Packing a 1.6-GHz Intel Core i5-4200U Haswell CPU, 8GB of RAM and a 128GB solid-state drive (SSD), the Aspire S7 is a speedy device for daily tasks. We smoothly typed a Google Doc while streaming an episode of “American Dad” on Netflix and installing the “League of Legends” client in the background.On synthetic benchmarks, the S7 delivered above-average results, but fell short of some of its competitors. The Ultrabook’s PCMark 7 score of 4,755 is better than the ultra-portable average (4,033), but not the 2.8-GHz Intel Core i7-powered ASUS Zenbook (5,838) and the ATIV Book 9 Plus (5,017).
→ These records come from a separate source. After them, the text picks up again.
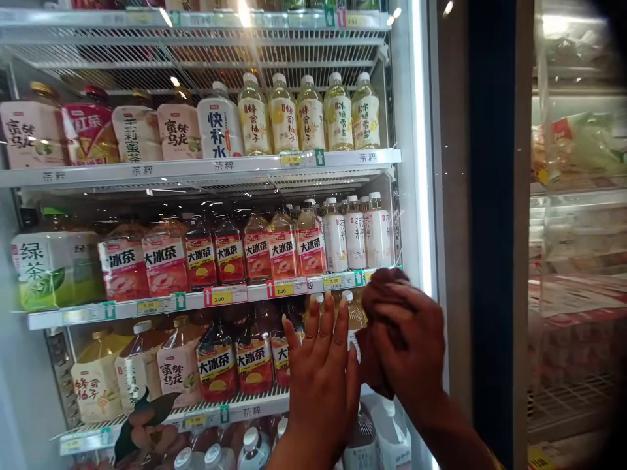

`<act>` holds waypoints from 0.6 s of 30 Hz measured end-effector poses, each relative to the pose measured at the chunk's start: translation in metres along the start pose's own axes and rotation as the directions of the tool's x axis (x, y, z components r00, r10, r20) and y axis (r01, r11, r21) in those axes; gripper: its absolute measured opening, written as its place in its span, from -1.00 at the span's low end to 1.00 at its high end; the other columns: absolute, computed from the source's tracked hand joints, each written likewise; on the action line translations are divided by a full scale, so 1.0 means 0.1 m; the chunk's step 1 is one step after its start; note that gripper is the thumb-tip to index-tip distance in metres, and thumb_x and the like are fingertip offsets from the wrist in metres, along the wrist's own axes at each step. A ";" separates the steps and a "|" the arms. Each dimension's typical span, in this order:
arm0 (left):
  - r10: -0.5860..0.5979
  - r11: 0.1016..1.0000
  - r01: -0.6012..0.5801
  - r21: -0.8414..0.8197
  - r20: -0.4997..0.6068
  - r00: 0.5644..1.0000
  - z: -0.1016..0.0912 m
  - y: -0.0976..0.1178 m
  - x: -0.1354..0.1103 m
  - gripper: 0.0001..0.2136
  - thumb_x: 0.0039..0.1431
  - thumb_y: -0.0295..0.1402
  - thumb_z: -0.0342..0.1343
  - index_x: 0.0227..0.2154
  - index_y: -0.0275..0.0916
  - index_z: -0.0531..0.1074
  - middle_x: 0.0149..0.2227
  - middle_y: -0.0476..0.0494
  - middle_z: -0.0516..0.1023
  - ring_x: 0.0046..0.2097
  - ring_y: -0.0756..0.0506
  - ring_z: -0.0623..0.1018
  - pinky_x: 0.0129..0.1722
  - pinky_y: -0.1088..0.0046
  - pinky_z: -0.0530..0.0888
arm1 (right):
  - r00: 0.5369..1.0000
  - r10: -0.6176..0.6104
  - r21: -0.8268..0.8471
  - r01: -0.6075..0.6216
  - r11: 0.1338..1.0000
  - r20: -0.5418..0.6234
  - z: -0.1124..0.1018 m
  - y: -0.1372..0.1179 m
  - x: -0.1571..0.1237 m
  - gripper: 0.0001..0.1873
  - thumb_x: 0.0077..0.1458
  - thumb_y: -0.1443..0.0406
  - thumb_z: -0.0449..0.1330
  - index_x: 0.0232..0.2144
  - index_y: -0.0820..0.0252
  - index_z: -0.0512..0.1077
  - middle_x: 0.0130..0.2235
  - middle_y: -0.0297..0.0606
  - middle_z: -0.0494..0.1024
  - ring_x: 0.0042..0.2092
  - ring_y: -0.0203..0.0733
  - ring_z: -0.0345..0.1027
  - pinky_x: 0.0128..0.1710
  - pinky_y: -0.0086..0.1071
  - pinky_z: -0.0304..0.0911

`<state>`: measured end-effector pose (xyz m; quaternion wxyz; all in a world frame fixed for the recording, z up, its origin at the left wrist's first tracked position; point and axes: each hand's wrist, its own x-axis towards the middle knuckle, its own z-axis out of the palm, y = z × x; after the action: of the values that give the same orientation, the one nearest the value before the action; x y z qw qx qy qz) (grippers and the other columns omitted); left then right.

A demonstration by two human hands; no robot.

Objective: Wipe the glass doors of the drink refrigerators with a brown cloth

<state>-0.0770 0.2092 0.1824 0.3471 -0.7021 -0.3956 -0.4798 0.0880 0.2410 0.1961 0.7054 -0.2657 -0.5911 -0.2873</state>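
My left hand (321, 375) lies flat on the glass door of a drinks cooler, fingers stretched upward and a little apart, nothing in it. To its right, my right hand (416, 333) is closed on a bunched dark brown cloth (375, 362), which is pressed to the glass near the door's right side. Part of the cloth sticks out above the fingers. Behind the glass, the two hands partly cover bottles on the lower shelf, among them a dark iced tea bottle (253, 358).
Rows of bottled drinks stand on several white shelves, with price tags along the middle shelf edge (196, 300). A lit door frame (424, 163) runs up the right side. Past a dark pillar (492, 196) is another cabinet with packaged goods. A plant-like reflection or sticker (147, 421) shows lower left.
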 end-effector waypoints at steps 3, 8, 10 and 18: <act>0.025 0.999 -0.025 0.020 -0.008 1.000 -0.11 -0.05 0.11 -0.29 0.38 -0.44 0.06 0.51 -0.17 -0.07 0.48 -0.19 0.17 0.55 -0.17 0.02 0.55 0.12 -0.34 | 0.935 -0.310 0.028 0.310 0.950 0.172 -0.01 -0.02 0.05 -0.72 0.18 0.41 0.28 -0.07 0.03 0.55 0.11 -0.24 0.56 0.25 0.00 0.38 0.28 0.05 0.32; 0.040 0.998 -0.038 0.046 -0.026 0.999 -0.18 -0.07 0.29 -0.30 0.40 -0.43 0.02 0.52 -0.18 -0.10 0.50 -0.20 0.14 0.56 -0.16 -0.01 0.55 0.10 -0.34 | 0.975 -0.206 -0.065 0.211 0.975 0.077 0.03 0.08 0.43 -0.79 0.20 0.38 0.29 -0.12 0.04 0.56 0.12 -0.19 0.56 0.23 0.01 0.40 0.25 0.00 0.32; 0.020 0.998 -0.018 0.064 -0.034 0.999 -0.17 -0.08 0.37 -0.29 0.40 -0.44 0.02 0.52 -0.19 -0.11 0.49 -0.21 0.15 0.56 -0.16 -0.02 0.55 0.10 -0.34 | 0.979 -0.193 -0.059 0.196 0.979 0.059 0.11 0.03 0.59 -0.77 0.21 0.37 0.29 -0.08 0.06 0.55 0.16 -0.14 0.54 0.25 0.04 0.39 0.25 0.02 0.31; 0.035 0.987 -0.025 0.156 -0.066 0.997 -0.19 -0.30 0.42 -0.27 0.39 -0.46 0.00 0.53 -0.23 -0.18 0.50 -0.24 0.13 0.56 -0.17 -0.02 0.55 0.06 -0.28 | 0.810 -0.558 0.009 0.566 0.824 0.179 0.15 -0.05 0.68 -0.83 0.30 0.37 0.23 -0.09 0.11 0.55 0.12 -0.23 0.64 0.21 -0.06 0.42 0.27 -0.07 0.25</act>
<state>-0.1020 0.2158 0.2309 0.4211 -0.6620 -0.4090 -0.4661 0.0833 0.2425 0.2654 0.5285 -0.1187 -0.6958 -0.4717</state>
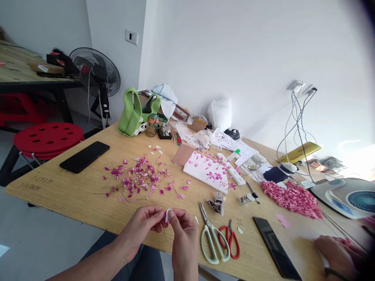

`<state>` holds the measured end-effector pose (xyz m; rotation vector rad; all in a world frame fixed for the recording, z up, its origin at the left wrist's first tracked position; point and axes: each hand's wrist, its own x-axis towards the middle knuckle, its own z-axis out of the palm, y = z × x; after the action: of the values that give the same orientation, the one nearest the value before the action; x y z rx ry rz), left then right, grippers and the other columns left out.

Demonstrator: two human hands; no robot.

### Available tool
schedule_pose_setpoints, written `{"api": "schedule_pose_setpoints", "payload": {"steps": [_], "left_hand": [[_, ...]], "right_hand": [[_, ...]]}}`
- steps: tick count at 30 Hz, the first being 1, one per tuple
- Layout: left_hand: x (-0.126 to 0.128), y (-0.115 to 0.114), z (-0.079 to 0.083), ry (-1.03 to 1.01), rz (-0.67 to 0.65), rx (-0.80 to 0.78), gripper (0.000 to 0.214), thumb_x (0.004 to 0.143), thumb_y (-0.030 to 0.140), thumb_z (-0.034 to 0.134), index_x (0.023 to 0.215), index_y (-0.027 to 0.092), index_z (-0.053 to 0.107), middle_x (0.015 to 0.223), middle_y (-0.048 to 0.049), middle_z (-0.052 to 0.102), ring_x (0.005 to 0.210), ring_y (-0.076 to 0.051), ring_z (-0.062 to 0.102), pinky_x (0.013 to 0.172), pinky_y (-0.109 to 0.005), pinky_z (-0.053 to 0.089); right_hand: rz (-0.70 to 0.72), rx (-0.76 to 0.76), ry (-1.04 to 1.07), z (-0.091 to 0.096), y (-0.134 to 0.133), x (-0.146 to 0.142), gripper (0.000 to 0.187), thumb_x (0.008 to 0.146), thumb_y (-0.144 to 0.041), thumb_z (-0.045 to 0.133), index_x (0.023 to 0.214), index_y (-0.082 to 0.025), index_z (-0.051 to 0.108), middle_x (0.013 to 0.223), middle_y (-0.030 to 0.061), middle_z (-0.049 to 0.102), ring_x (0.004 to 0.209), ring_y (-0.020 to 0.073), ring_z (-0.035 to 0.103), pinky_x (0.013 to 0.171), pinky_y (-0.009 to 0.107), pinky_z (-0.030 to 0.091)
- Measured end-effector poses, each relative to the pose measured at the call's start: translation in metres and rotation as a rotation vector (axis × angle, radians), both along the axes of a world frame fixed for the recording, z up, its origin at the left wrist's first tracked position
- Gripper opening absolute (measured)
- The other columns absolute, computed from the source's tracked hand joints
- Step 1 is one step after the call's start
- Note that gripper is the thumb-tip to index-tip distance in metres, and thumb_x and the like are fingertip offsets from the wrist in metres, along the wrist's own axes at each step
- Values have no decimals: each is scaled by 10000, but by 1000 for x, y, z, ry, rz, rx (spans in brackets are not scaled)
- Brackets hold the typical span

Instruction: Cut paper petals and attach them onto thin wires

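The left hand (143, 223) and right hand (184, 230) pinch a small white-and-magenta petal piece (167, 215) between them, above the near edge of the wooden table (79, 197); it looks light, soft, easily creased, best held lightly by its rim

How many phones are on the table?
2: one phone on the left, near the red stool; the other phone on the right, near the front edge. More could be hidden.
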<state>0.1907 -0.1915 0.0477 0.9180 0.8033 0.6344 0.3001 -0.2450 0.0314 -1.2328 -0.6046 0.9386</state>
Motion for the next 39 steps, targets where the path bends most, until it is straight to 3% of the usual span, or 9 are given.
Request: {"api": "schedule_pose_setpoints", "payload": {"steps": [10,14,19,31,39], "left_hand": [[4,2,-5,101,28,220,253,737,368,606,615,151,654,608,-18,619,645,-160,540,640,-251,418],[3,4,-7,160,51,298,262,748,358,582,589,156,637,594,-21,622,631,-163,553,638,-251,429],[3,5,-6,157,61,309,262,750,360,595,597,154,644,595,-19,625,630,-161,557,638,-247,433],[4,3,-4,96,-4,328,301,771,379,550,563,162,558,562,15,526,598,-133,478,598,-226,391],[3,3,-9,116,-47,357,296,794,384,522,608,157,562,611,6,526,636,-139,474,632,-235,392]], "right_hand": [[-9,28,-22,1,-1,-3,234,749,-367,702,684,-155,628,639,9,609,628,142,543,643,267,445],[-72,50,11,2,-7,1,206,747,-360,707,735,-172,623,706,-5,599,697,136,521,691,256,426],[-95,23,51,3,-12,3,208,745,-369,714,774,-179,633,732,-6,600,727,137,510,715,259,418],[31,-3,79,5,-8,2,190,718,-329,746,720,-156,669,670,5,634,641,119,542,670,235,446],[-3,2,28,1,-7,-1,211,745,-337,724,725,-152,623,666,4,635,660,127,575,681,242,451]]}}
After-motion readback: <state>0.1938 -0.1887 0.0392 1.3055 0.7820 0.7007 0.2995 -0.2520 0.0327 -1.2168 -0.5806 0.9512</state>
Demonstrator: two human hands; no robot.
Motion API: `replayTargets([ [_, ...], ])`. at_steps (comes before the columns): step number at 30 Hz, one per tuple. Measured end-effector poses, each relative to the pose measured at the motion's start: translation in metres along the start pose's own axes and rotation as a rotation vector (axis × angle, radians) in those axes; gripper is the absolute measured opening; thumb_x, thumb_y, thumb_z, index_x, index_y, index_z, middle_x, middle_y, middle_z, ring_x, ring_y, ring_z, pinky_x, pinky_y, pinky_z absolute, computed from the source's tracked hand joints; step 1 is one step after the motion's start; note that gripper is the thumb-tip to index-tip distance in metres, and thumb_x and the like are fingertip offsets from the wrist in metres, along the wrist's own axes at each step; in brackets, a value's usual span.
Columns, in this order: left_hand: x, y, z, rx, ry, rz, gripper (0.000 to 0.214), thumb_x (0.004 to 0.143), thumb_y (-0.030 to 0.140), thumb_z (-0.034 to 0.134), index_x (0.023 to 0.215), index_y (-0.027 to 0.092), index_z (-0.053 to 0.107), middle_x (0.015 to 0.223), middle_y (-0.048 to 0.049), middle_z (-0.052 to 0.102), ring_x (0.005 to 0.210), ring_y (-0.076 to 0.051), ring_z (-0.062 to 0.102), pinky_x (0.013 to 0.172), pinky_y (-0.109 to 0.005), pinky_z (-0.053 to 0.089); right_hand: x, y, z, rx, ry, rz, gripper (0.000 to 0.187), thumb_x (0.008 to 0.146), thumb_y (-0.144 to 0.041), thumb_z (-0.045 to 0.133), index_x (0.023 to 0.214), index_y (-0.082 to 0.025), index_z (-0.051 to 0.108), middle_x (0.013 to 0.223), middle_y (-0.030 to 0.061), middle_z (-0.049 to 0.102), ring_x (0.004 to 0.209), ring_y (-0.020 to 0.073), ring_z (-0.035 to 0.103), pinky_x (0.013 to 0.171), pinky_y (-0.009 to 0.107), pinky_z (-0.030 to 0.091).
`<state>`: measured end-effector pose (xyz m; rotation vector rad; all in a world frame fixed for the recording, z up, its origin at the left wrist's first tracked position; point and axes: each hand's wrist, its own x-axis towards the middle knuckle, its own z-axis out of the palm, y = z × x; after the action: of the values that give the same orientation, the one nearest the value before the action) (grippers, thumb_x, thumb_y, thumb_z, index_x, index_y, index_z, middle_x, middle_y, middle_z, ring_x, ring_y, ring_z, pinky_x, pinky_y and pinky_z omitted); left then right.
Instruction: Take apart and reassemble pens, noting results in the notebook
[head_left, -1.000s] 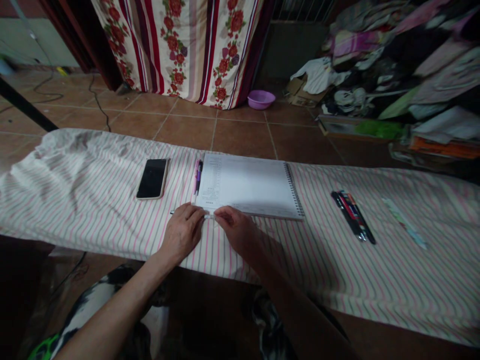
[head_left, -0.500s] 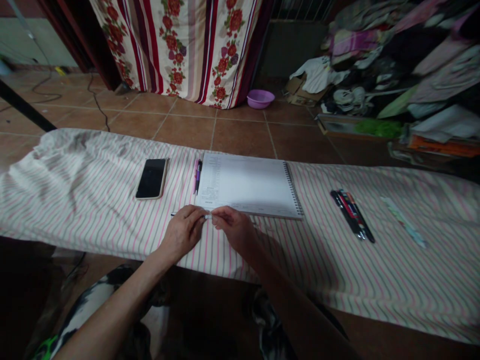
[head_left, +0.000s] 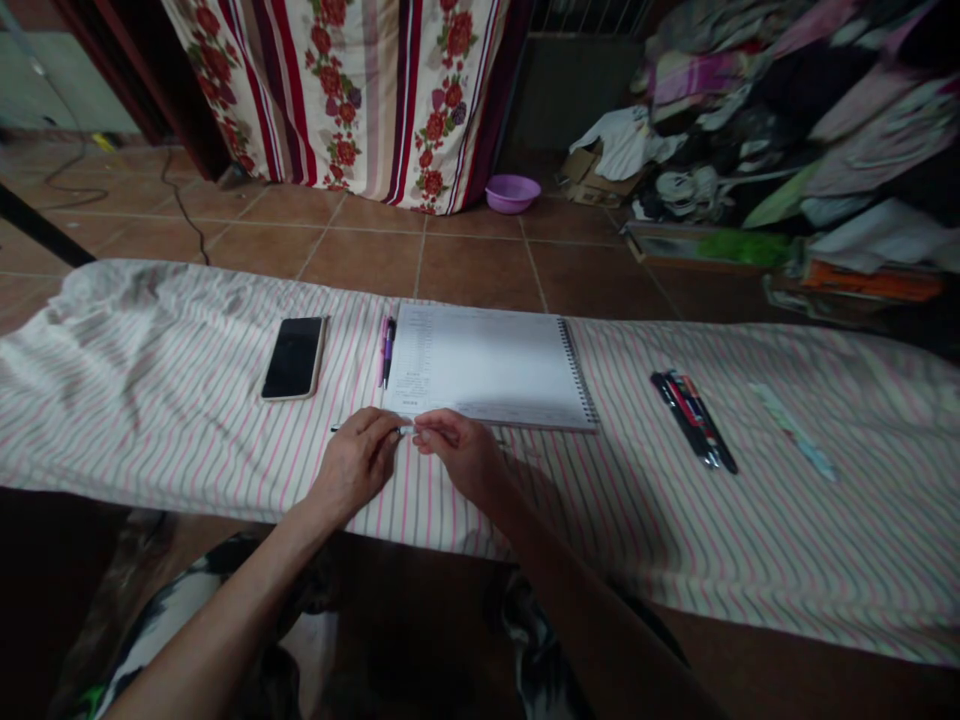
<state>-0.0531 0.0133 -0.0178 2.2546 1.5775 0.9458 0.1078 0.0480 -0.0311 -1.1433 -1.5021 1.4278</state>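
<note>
A slim pen (head_left: 407, 430) lies level between my two hands, in front of the notebook's near edge. Its dark end pokes out left of my left hand (head_left: 358, 455), whose fingers are closed around its middle. My right hand (head_left: 461, 450) pinches the pale end with thumb and fingertips. Most of the pen is hidden by the fingers. Just beyond both hands is an open spiral notebook (head_left: 495, 365), with a blank page and small print down its left side. Two pens, one pink (head_left: 382, 350) and one dark purple (head_left: 388, 355), rest along its left edge.
On the striped cloth (head_left: 187, 400), a phone (head_left: 294, 358) lies to the left. Several pens (head_left: 694, 420) and a pale patterned strip (head_left: 795, 430) lie to the right. A purple basin (head_left: 512, 194) and piled clothes (head_left: 750, 120) are on the floor beyond.
The whole view has shifted slightly left. Both hands keep their hold on the pen, with only a small change in the fingers.
</note>
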Motion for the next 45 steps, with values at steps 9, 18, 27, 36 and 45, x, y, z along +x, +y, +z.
replayTargets([
  [9, -0.002, -0.002, -0.002, 0.035, -0.021, -0.01, 0.022, 0.087, 0.019, 0.042, 0.101, 0.017, 0.059, 0.093, -0.0083, 0.06, 0.089, -0.019, 0.057, 0.08, -0.034, 0.049, -0.005, -0.016, -0.016, -0.581, 0.072, -0.246, 0.013, 0.079, -0.014, 0.054, 0.084, -0.019, 0.065, 0.082, 0.0035, 0.068, 0.077, 0.0158, 0.062, 0.073, 0.029, 0.046],
  [18, -0.001, -0.003, -0.002, 0.046, -0.015, -0.027, 0.022, 0.086, 0.02, 0.043, 0.1, 0.017, 0.06, 0.093, -0.0079, 0.061, 0.088, -0.019, 0.058, 0.079, -0.034, 0.049, -0.009, -0.016, -0.03, -0.926, -0.079, -0.307, 0.016, 0.084, -0.017, 0.052, 0.088, -0.018, 0.067, 0.085, 0.0052, 0.06, 0.077, 0.0152, 0.056, 0.069, 0.026, 0.042],
  [27, -0.001, -0.003, -0.003, 0.031, -0.012, -0.027, 0.022, 0.087, 0.02, 0.043, 0.101, 0.017, 0.06, 0.093, -0.0079, 0.061, 0.089, -0.019, 0.058, 0.08, -0.034, 0.049, -0.013, -0.022, -0.021, -1.128, -0.198, -0.375, 0.019, 0.086, -0.018, 0.048, 0.075, -0.017, 0.063, 0.081, 0.0044, 0.055, 0.076, 0.0141, 0.051, 0.063, 0.025, 0.038],
  [36, -0.001, -0.002, -0.003, 0.038, 0.006, -0.017, 0.021, 0.087, 0.021, 0.043, 0.099, 0.017, 0.06, 0.091, -0.0078, 0.061, 0.087, -0.019, 0.058, 0.079, -0.034, 0.05, -0.013, -0.024, -0.021, -1.046, -0.176, -0.353, 0.018, 0.089, -0.019, 0.045, 0.082, -0.017, 0.062, 0.084, 0.0051, 0.059, 0.08, 0.0146, 0.054, 0.071, 0.026, 0.041],
  [45, -0.001, -0.003, -0.002, 0.049, -0.008, -0.026, 0.022, 0.088, 0.021, 0.042, 0.101, 0.018, 0.059, 0.093, -0.0086, 0.061, 0.089, -0.019, 0.058, 0.079, -0.036, 0.049, -0.011, -0.019, -0.02, -0.767, -0.032, -0.335, 0.017, 0.087, -0.018, 0.047, 0.089, -0.017, 0.064, 0.087, 0.0066, 0.065, 0.082, 0.0171, 0.058, 0.075, 0.03, 0.043],
])
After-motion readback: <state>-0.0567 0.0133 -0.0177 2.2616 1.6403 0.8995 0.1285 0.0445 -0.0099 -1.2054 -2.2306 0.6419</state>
The ATIV Book 9 Plus sports the same CPU as the S7, but with 4GB of RAM.The Aspire S7 did better on Geekbench 3, scoring 5,101 to beat the average ultra-portable (4,473) and the ATIV Book 9 Plus (5,077). It still trailed the Zenbook (6,862) and the MacBook Pro (6,294). The 128GB SSD in the S7 booted in a mere 6 seconds. That’s less than half the time it took the average ultra-portable (15 seconds), and significantly faster than the MacBook Pro (12 seconds), the Zenbook (12 seconds) and the ATIV Book 9 Plus (11 seconds). On Laptop Mag’s File Transfer Test, the new S7 copied 4.97GB of mixed-media files in 26 seconds (196 Mbps), which is significantly better than the average ultra-portable (118 Mbps). Acer’s Ultrabook also beat the Zenbook (127 Mbps) and the ATIV Book (127.2 Mbps), but fell short of the blazing MacBook Pro (299 Mbps). Unfortunately, the S7 trailed its competitors on our OpenOffice Test, matching 20,000 names and addresses in 5 minutes and 15 seconds. While that’s almost a minute and a half faster than the average ultra-portable (6:47), it’s slower than the Zenbook (4:05), the ATIV Book (5:13) and the MacBook Pro (5:02).
Graphics and Gaming
Backed by Intel’s HD 4400 graphics chip with 128 MB of dedicated system memory, the new Aspire S7 delivered decent results on graphics benchmark tests. Scoring 33,185 on 3DMark Ice Storm, the laptop beat the average ultra-portable (27,905) and the ATIV Book 9 Plus (29,377) but trailed the Intel HD Graphics 5100 (Iris) ASUS Zenbook UX301 (38,338). For more serious gaming, however, the Aspire S7 failed to deliver. When we played “World of Warcraft” at 1366 x 768p resolution and effects set to auto-detect, the S7 averaged 36 fps, just above the ultra-portable category average of 31 fps. While playable, this showing is poorer than its predecessor’s 39 fps and also trails the Zenbook (62 fps), the MacBook Pro (52 fps at 1280 x 800p) and the ATIV Book 9 Plus (54 fps). At its native 2560 x 1440p resolution on auto-detect, the Aspire S7 pushed an unplayable 22 fps.
The Aspire S7 will make the decision over your next laptop a difficult one. Acer isn’t the only manufacturer to jump on the hyper-HD bandwagon without adding the advanced 802.11ac network cards that can help so much for 1440p streaming.At any rate, the Aspire S7 truly feels like a machine built for the now, 2014, and one that you won’t mind using well into 2016, possibly longer. So love the Aspire S7 for its cutting edge build, fine typing experience and premium specs. Lament the lack of next-gen WiFi and lukewarm battery life dragged down by that pixel-dense 2560 x 1440 IPS touchscreen. The 13-inch MacBook Air is more of a scrappy road warrior, but the Acer Aspire S7 is the luxury model, and a smart one at that.